* WHAT THIS TASK INVOLVES *
From the entries below, retype only the lines from the one with "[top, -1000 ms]" through the one with "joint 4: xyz", exactly as written.

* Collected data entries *
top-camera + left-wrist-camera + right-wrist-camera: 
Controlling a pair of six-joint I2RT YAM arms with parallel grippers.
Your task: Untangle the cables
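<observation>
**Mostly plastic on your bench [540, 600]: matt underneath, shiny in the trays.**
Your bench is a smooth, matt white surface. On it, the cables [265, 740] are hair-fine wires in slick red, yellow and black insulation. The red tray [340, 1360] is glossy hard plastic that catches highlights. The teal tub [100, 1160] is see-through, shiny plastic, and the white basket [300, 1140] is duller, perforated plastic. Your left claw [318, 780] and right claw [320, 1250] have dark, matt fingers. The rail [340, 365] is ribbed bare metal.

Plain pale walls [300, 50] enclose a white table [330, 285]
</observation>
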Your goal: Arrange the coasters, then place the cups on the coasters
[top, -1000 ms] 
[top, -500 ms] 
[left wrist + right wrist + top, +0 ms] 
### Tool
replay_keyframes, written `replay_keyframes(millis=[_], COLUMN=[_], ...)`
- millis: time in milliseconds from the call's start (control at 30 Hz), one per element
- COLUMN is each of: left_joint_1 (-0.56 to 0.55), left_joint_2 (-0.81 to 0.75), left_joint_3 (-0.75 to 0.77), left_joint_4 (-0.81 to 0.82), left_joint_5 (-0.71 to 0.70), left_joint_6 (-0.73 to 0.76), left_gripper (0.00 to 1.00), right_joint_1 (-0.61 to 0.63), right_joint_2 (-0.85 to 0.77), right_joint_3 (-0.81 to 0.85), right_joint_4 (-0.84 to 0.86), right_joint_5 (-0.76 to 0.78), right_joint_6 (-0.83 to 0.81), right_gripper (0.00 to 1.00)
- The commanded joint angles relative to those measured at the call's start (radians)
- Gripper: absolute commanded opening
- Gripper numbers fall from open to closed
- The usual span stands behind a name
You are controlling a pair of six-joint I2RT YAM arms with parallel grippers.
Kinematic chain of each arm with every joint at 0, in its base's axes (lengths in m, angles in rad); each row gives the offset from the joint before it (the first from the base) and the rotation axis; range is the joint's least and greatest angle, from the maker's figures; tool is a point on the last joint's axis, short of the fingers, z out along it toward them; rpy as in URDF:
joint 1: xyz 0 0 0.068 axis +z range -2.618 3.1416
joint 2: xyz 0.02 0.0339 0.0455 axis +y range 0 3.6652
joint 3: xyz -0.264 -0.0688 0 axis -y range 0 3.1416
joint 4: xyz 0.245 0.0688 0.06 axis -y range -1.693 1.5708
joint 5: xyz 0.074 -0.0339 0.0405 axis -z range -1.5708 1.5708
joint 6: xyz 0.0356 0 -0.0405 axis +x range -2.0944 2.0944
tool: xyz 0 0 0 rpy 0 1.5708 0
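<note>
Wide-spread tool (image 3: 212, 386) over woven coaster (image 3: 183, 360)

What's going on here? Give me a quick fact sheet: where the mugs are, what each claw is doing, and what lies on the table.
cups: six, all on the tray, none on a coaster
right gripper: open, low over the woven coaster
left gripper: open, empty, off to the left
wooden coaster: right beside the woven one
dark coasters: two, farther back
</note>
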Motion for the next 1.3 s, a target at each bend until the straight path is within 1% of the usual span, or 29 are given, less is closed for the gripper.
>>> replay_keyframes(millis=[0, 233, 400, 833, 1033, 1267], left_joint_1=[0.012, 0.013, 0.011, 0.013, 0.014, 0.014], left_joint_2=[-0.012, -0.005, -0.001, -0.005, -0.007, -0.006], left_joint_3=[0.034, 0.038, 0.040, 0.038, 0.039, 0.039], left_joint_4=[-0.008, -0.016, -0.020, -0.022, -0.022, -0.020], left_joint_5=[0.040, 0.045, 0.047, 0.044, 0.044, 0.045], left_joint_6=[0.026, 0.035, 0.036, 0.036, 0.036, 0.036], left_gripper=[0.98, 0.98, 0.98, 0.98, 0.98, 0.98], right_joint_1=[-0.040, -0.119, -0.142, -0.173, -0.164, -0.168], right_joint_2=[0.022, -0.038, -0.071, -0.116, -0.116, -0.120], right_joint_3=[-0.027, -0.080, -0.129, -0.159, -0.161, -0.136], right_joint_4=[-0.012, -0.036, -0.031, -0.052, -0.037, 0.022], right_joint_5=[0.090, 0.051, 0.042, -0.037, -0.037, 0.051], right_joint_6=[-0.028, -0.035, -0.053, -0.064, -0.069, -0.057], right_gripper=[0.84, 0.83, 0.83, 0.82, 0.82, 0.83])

* ANSWER BELOW *
[top, -1000 ms] 
[top, -500 ms] 
[left wrist + right wrist + top, +0 ms] 
### Tool
replay_keyframes, written `replay_keyframes(millis=[_], COLUMN=[_], ...)`
- millis: time in milliseconds from the call's start (control at 30 Hz), one per element
- COLUMN is each of: left_joint_1 (-0.56 to 0.55), left_joint_2 (-0.81 to 0.75), left_joint_3 (-0.75 to 0.77), left_joint_4 (-0.81 to 0.82), left_joint_5 (-0.71 to 0.70), left_joint_6 (-0.73 to 0.76), left_gripper (0.00 to 1.00), right_joint_1 (-0.61 to 0.63), right_joint_2 (-0.85 to 0.77), right_joint_3 (-0.81 to 0.85), right_joint_4 (-0.84 to 0.86), right_joint_5 (-0.76 to 0.78), right_joint_6 (-0.83 to 0.81), right_gripper (0.00 to 1.00)
- The commanded joint angles relative to those measured at the call's start (radians)
- Gripper: absolute commanded opening
- Gripper numbers fall from open to closed
- The usual span stands behind a name
You are controlling a pair of six-joint I2RT YAM arms with parallel grippers.
Kinematic chain of each arm with every joint at 0, in its base's axes (lengths in m, angles in rad); each row gives the offset from the joint before it (the first from the base) and the rotation axis; range is the joint's least and greatest angle, from the maker's figures; tool is a point on the last joint's axis, short of the fingers, z out along it toward them; rpy as in URDF:
joint 1: xyz 0 0 0.068 axis +z range -2.618 3.1416
joint 2: xyz 0.02 0.0339 0.0455 axis +y range 0 3.6652
joint 3: xyz -0.264 -0.0688 0 axis -y range 0 3.1416
joint 4: xyz 0.245 0.0688 0.06 axis -y range -1.693 1.5708

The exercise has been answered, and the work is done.